In 2007, many analysts were calling for a housing bubble. The market had plenty of swift declines, but it would snap back because there weren’t any “dead bodies”. The warning signs were there, but the S&P 500 had recently established a new all-time high in October 2007. I thought we were going to have a nice year-end rally. This is traditionally the most seasonally bullish time of year and stocks tend to grind higher in November December and January. To my surprise, stocks sold off hard in November. That move was quickly reversed and we were back on track in December. By the middle of the month, stocks started to weaken and they broke support in the last two weeks of trading. This type of price action is extremely bearish.
At the end of the year, Wall Street wants to nudge the market higher on light volume. The pattern is so strong that no one stands in the way. Portfolio returns are enhanced and bonuses are bigger. Investors end the year on a positive note and everyone wins. When this bullish pattern is broken, it is a huge warning sign. The “smart money” is selling into strength and they are trying to reduce risk while the going is good. Take a look at the charts from December 2007 and then look at the price action in 2008. Then take a look at November/December 2011.
I don’t know if the market is ready to roll over just yet, but it is showing signs of weakness. Last week’s initial claims number was good, the ECB lowered rates by .25% and inflation in China declined (paving the way for easing). These are all positive for the market. The FOMC will release a statement tomorrow and that should be “dovish”.
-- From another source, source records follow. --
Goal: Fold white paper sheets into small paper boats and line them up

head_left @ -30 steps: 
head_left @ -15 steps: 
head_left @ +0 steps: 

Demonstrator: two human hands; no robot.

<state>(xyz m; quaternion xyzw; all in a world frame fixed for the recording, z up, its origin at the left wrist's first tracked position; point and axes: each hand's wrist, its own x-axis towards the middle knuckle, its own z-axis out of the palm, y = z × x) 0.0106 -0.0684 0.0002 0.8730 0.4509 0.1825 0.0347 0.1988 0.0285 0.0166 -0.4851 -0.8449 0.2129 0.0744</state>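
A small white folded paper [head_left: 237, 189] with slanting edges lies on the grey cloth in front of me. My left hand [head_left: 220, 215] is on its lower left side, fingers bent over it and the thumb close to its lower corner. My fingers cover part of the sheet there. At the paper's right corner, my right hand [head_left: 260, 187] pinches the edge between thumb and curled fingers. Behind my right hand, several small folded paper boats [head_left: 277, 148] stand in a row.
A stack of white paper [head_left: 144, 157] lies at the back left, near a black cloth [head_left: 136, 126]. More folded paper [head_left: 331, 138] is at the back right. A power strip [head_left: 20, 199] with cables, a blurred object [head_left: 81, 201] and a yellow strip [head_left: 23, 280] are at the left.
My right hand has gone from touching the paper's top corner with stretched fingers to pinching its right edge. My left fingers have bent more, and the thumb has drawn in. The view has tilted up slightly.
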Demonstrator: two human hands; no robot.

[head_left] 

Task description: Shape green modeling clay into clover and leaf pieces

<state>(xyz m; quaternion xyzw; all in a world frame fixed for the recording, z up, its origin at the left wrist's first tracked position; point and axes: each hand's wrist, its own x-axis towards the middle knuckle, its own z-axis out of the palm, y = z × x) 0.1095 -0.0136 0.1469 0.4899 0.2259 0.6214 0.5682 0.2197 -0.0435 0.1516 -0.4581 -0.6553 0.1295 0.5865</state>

Stocks are making random moves in both directions and this is a dangerous trading environment. I bought back my put credit spreads last week and I had thoughts of buying a few in the money calls on strong stocks. I decided to stay on the sidelines and that was a good decision. If the SPY closes below 123, I will buy a handful of puts. I want to keep my size small.
Watch for signs of follow through. The market has to establish a direction for 3 or 4 days before I take a position. This back and forth action will chop us up. I suggest getting some Christmas shopping done while it decides what to do. There are times when the best trade is no trade.